17 yıllık hayat hikayesini bütünüyle anlatacak olsaydık muhtemelen bunu yapmak tam 17 yıl alırdı.
Dolayısıyla bu kısımları atlar ve özetle şu anki pozisyonunu açıklayacak olursak bu açıklama “Lise Üçe Giden Bir Hikikomori” çizgisinde olurdu.
Ya da biraz daha detay katmak gerekirse, “Ebeveynlerinin Beklentilerine Karşı Çıkan ve Sınavlar Yaklaştığında Kabuğuna Çekilen Umutsuz Bir Bok Parçası” denilebilirdi.
Kendisini geri çekmesi için belirgin bir sebep de yoktu.
Haftanın sıradan bir gününde aklına, “bugün yataktan kalkmak zor olacak” düşüncesi gelmiş ve devamsızlıkları böylece başlamıştı.
Bu şekilde sürüp gitmiş, okuldan uzak kaldığı süre uzadıkça uzamış ve farkına bile varmadan ailesini ağlatan içine kapanık biri olup çıkmıştı.
Günbegün düşkün bir tembelliğe kapılmış, tüm iletişimini kesmiş, bu durgunluğa takılıp kalmıştı, derken――
[Subaru: Sonunda Paralel Dünyaya ışınlandım……ha.]
[???: Subaru?]
O kendi kendine mırıldanıp mevcut durumunu anlayarak aklında düzene oturtmaya çalışırken iki beyaz el, yanaklarını kavradı. Kafasını kaldırdığındaysa gözlerinin önünde gümüş renkli güzel bir kız buldu.
――Gerçekten çok güzel bir kız.
Ay ışığı misali parıldayan uzun, gümüş rengi saçlar ve iliştirilmiş mücevherleri andıran menekşe rengi gözler.
Onda var olan tüm sanatçılara kalemlerini bıraktıracak derecede kutsal, muhteşem bir sanat eseri gördüğü yanılsaması uyandırarak güzelliğini dünyanın doğal düzeninin ötesine taşıyan endişeli bakışlarla Subaru’yu izlerken uzun kirpikleri titreşiyordu.

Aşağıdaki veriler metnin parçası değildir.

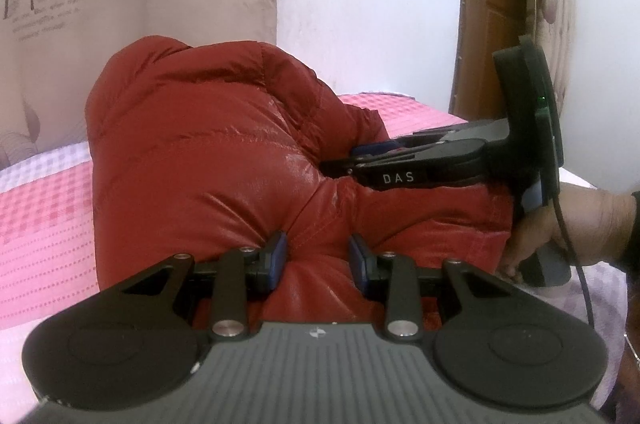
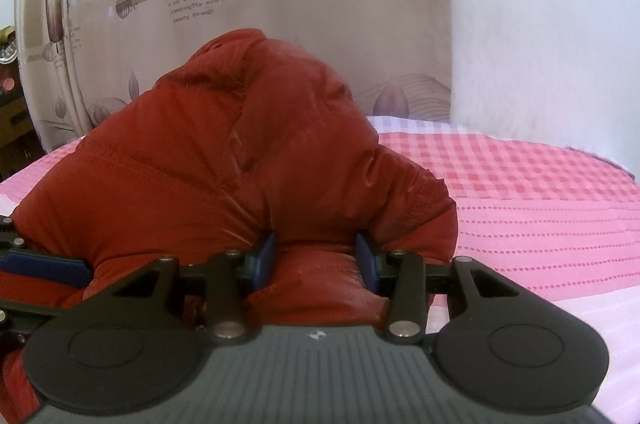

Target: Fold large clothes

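Where the left wrist view looks down, the left gripper [image 1: 318, 260] pinches a puffy fold of the red jacket [image 1: 208, 152], heaped on the pink bed [image 1: 44, 224]; the right gripper [image 1: 360, 160] bites in from the side. Right wrist view: right gripper [image 2: 316, 260] jaws pinching jacket [image 2: 240, 152] near the bed's [image 2: 520, 208] front edge, curtain [image 2: 280, 24] behind.

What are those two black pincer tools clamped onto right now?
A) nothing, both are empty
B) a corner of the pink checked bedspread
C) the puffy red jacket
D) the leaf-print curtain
C: the left gripper and the right gripper each have a bunched fold of the red jacket pinched between their blue pads, while the pink bedspread lies untouched beneath.
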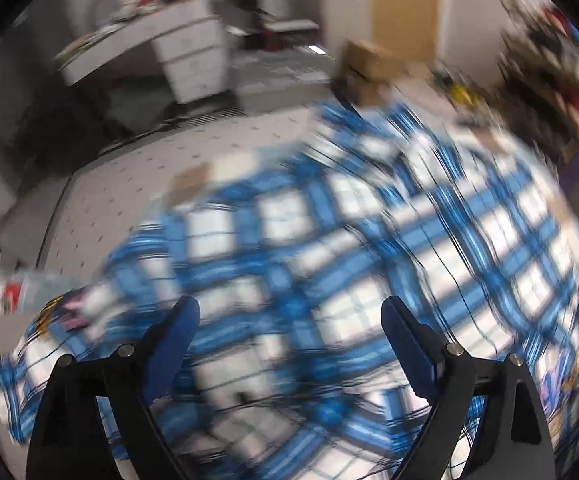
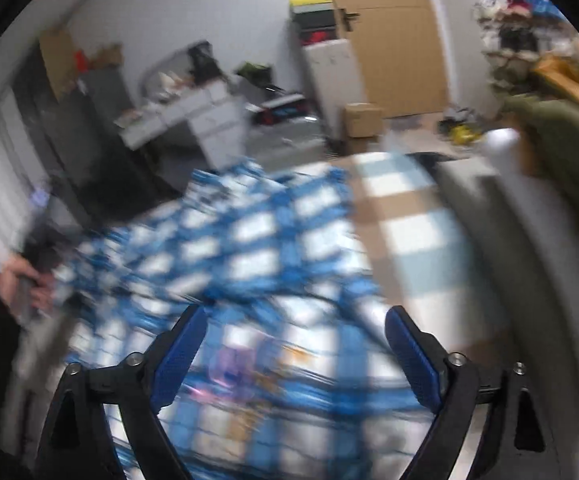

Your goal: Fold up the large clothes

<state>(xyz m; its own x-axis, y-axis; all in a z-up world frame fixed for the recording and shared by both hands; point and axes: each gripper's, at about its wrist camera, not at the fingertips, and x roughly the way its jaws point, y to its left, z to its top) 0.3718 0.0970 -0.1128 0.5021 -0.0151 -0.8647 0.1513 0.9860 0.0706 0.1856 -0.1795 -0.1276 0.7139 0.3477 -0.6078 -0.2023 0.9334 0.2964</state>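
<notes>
A blue and white plaid shirt [image 1: 329,248] lies spread over the work surface and fills most of the left wrist view. It shows again, blurred, in the right wrist view [image 2: 249,264]. My left gripper [image 1: 289,312] is open above the shirt, its blue pads wide apart with nothing between them. My right gripper [image 2: 295,320] is also open above the shirt and holds nothing. Both views are smeared by motion.
The white dotted table top [image 1: 129,192] shows left of the shirt. A checked cloth [image 2: 401,216] lies right of it. A person's hand [image 2: 21,284] is at the far left. A white drawer desk [image 1: 185,44], cardboard boxes [image 2: 361,120] and a wooden door [image 2: 393,36] stand behind.
</notes>
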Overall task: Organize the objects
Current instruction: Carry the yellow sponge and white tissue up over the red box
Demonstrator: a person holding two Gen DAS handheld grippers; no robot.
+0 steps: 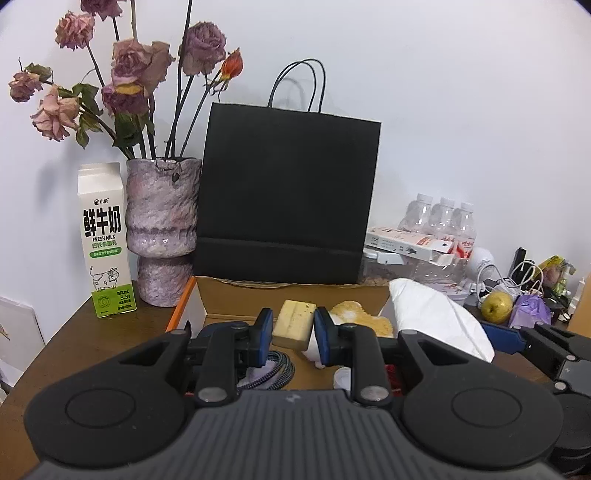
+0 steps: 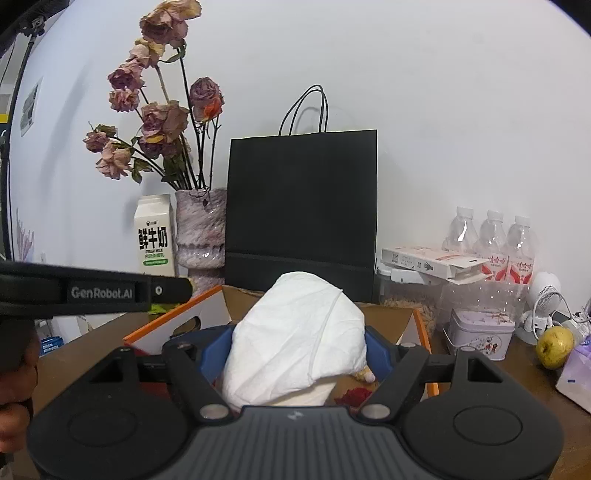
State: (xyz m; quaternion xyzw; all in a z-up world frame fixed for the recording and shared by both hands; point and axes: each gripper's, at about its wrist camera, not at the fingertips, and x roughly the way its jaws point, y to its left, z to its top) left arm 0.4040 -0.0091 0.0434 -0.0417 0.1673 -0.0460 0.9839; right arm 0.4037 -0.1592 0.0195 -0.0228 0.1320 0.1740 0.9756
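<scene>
The white crumpled paper bundle (image 2: 295, 336) hides most of the orange-edged cardboard box's (image 2: 173, 314) inside; the dried pink roses' (image 1: 99, 7) tops are cut off.

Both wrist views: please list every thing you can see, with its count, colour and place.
Milk carton: one, white and green, far left of the table.
Vase: one, mottled pink, right of the carton, with dried roses.
Paper bag: one, black, upright behind the box.
Cardboard box: one, brown with an orange edge, open, at the centre.
Yellow block: one, inside the box.
White bundle: one, over the box.
Water bottles: three, clear, at the right by the wall.
Tin: one, pale, right of the box.
Pear: one, yellow-green, far right.
Left gripper: black, blue pads, nothing held.
Right gripper: closed on the bundle.
</scene>
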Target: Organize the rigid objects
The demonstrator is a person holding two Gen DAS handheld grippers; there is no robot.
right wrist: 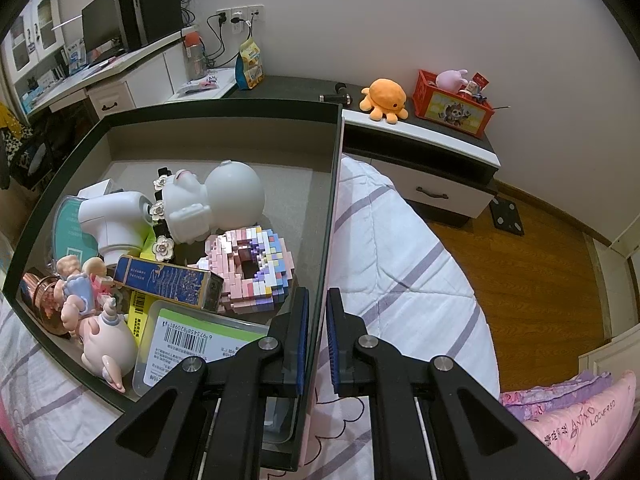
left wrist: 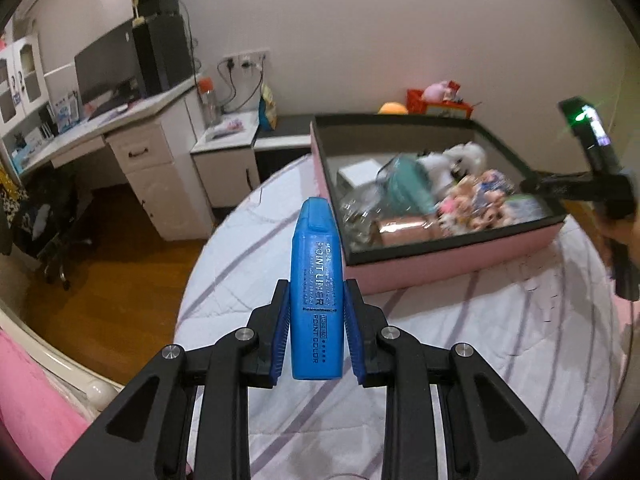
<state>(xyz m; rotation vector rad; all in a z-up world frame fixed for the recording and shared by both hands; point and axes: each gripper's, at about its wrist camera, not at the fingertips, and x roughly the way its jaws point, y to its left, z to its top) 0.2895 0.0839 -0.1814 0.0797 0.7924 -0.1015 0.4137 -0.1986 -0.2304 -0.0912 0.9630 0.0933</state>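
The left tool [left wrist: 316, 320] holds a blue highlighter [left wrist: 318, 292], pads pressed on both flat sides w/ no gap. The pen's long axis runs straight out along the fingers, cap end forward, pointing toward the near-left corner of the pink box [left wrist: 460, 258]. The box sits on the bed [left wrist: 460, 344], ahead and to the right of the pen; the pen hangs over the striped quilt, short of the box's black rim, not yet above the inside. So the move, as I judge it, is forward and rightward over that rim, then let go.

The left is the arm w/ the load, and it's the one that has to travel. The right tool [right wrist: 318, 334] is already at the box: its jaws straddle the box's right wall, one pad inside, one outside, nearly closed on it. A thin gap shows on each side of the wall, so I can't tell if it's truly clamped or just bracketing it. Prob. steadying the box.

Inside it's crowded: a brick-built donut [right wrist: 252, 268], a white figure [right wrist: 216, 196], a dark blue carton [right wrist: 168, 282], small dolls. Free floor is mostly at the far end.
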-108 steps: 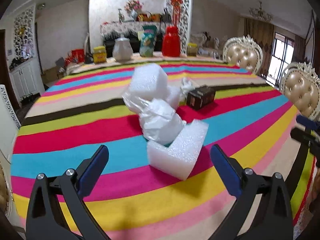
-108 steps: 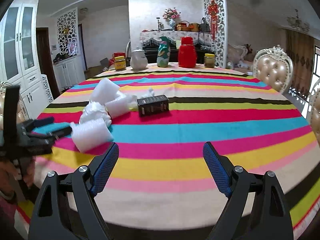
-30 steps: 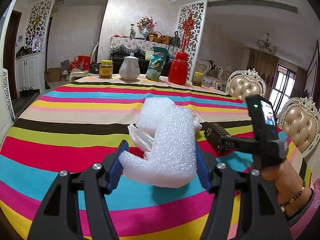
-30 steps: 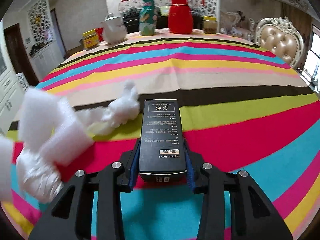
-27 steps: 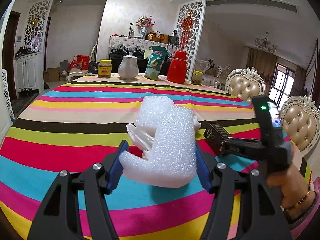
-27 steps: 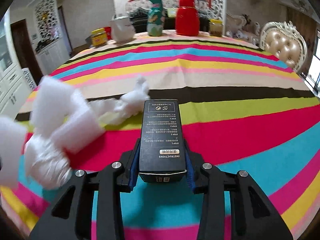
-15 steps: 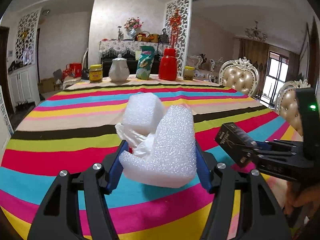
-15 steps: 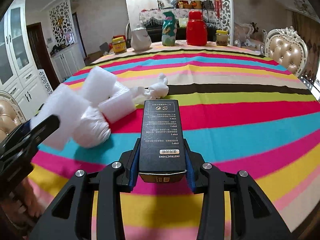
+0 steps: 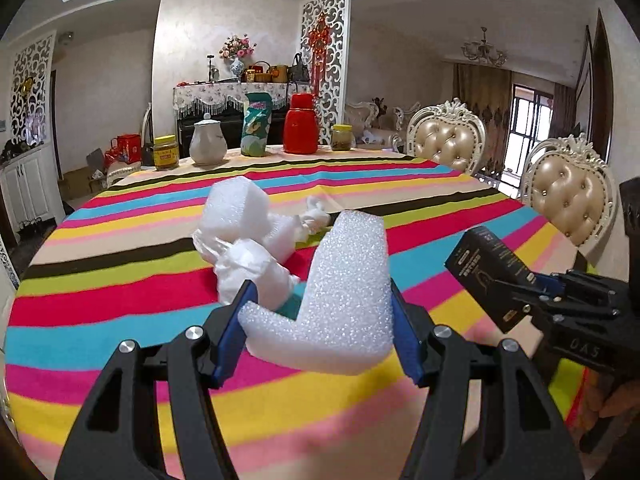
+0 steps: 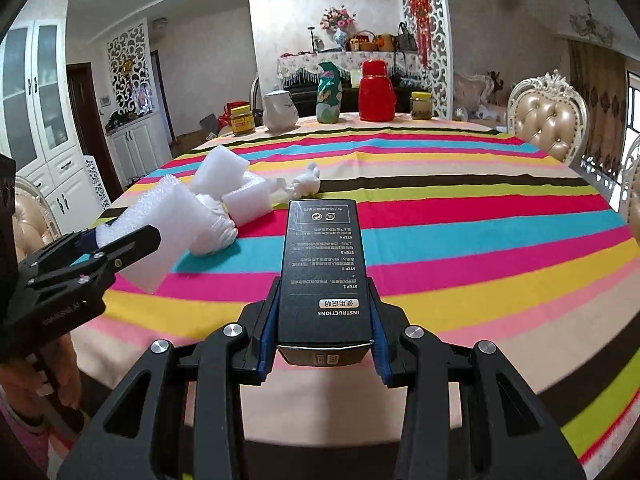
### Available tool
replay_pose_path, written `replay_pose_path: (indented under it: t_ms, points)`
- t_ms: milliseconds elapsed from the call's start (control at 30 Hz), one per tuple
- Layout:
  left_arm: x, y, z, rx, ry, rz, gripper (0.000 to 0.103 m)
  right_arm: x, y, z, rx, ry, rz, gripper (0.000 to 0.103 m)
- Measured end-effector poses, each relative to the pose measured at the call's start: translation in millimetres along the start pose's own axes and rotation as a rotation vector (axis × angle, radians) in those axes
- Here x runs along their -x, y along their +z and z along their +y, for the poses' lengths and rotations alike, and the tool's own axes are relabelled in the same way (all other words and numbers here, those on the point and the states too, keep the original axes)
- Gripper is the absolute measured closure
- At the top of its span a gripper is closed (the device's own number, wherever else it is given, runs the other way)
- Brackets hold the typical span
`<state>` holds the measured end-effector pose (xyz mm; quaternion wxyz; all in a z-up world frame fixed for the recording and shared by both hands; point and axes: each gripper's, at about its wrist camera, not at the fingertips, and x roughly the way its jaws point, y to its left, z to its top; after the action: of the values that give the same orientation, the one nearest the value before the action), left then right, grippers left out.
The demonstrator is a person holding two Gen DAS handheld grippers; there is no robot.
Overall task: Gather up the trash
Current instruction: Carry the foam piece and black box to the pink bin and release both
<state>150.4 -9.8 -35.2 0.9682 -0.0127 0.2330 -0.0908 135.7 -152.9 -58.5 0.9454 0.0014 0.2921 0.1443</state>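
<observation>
Trash on the striped worktop (image 10: pixel 460 216) consists of foam packing pieces and crumpled plastic. An L-shaped white foam block (image 9: pixel 340 300) is clamped between the blue pads of the left tool (image 9: pixel 320 328), raised above the worktop near its near edge. A black carton (image 10: pixel 324 272) printed with instructions is clamped between the pads of the right tool (image 10: pixel 322 320), lengthwise along the fingers, also clear of the worktop. The remaining pile of foam pieces and plastic wrap (image 9: pixel 244 236) lies on the worktop toward its left side, between the near and far edges. Along the far edge stand a yellow-lidded jar (image 9: pixel 166 153), a white teapot (image 9: pixel 208 142), a green packet (image 9: pixel 256 124), a red flask (image 9: pixel 300 124) and a second jar (image 9: pixel 341 137).
</observation>
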Motion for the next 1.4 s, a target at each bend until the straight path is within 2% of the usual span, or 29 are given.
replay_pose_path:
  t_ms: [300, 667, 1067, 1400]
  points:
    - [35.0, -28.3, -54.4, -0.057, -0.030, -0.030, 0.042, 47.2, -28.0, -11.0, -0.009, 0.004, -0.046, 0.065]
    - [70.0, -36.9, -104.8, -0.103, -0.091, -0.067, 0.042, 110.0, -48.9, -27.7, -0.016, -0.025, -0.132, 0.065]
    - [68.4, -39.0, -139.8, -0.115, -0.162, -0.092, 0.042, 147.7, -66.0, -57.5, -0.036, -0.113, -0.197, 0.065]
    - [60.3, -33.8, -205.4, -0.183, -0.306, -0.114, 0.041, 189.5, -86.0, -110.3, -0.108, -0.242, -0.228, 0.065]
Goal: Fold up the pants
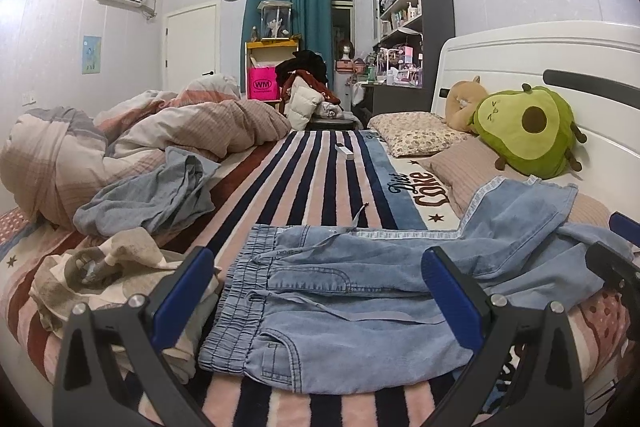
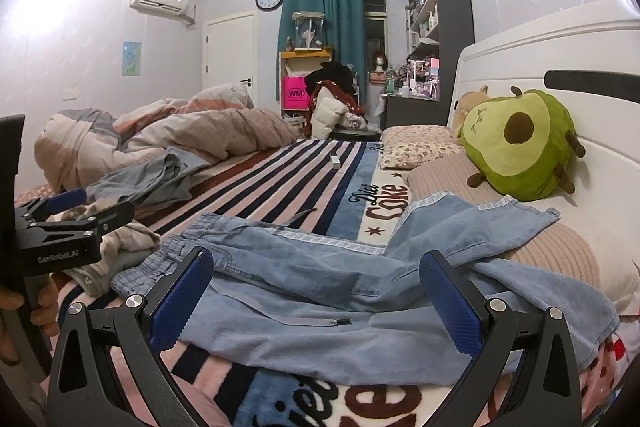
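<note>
Light blue denim pants (image 1: 352, 291) lie spread across the striped blanket (image 1: 320, 179). Their elastic waistband (image 1: 240, 283) is to the left. One leg (image 1: 520, 203) runs up onto a pillow at the right, the other toward the right edge. My left gripper (image 1: 318, 293) hovers open just in front of the waist and hip area, holding nothing. In the right wrist view the pants (image 2: 320, 291) fill the foreground. My right gripper (image 2: 316, 303) is open over the thigh and leg part with nothing between its pads. The left gripper (image 2: 76, 215) shows at the left, held by a hand (image 2: 40, 307).
A beige patterned garment (image 1: 112, 267) lies left of the waistband, with a grey-blue garment (image 1: 160, 195) behind it and a bunched duvet (image 1: 140, 131) beyond. An avocado plush (image 1: 528, 131), pillows (image 1: 416, 133) and the white headboard (image 1: 520, 59) stand at the right. A small white object (image 1: 345, 151) rests mid-blanket.
</note>
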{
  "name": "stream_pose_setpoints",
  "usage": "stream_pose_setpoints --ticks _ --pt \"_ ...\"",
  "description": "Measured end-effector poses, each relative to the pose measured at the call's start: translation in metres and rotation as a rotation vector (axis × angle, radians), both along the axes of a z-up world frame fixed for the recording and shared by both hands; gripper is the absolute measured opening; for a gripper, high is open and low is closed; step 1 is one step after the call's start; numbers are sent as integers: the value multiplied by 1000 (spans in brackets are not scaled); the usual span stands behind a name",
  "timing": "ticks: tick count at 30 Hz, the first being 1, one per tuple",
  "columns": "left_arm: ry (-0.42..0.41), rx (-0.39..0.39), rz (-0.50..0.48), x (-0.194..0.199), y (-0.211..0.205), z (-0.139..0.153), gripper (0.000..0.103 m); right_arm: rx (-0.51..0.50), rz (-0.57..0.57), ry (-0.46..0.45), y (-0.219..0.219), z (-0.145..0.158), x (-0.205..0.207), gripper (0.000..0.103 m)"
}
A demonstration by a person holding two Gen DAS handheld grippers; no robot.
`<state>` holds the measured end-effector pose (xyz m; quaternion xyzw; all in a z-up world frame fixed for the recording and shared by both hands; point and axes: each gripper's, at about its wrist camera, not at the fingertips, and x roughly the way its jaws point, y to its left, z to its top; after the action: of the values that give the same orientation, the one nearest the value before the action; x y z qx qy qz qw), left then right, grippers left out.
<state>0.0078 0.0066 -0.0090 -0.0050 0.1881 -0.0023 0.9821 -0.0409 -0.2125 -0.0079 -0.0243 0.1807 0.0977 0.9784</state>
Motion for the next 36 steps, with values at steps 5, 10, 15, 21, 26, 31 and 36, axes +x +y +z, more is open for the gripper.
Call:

Ve bir de şöyle bir soru vardı: Böylesine güzel bir kız neden birbirlerinin nefeslerini hissedebilecekleri kadar yakın mesafeden Subaru’nun yanaklarını sıkıyordu?
[Subaru: Nnnnnnnn?]
Kokusu acayip hoştu.
[???: Subaru?]
[Subaru: Be-ben Natsuki Subaru.]
O gümüş çanları andıran ses tarafından bir kez daha ismi söylenen Subaru, kasıntı bir gülümsemeyle karşılık verdi.
Yalnızca yüzü değil, sesi bile titriyordu ve yaptığı bu şeye gülümseme denilip denilemeyeceği pek de net değildi. Subaru’nun anlayamadığı sebeplerden ötürü bu kız, ona bilhassa yakınmış gibi görünüyordu. Aksi takdirde böylesine yakın bir mesafeden ona bakmaz ve onunla konuşmazdı.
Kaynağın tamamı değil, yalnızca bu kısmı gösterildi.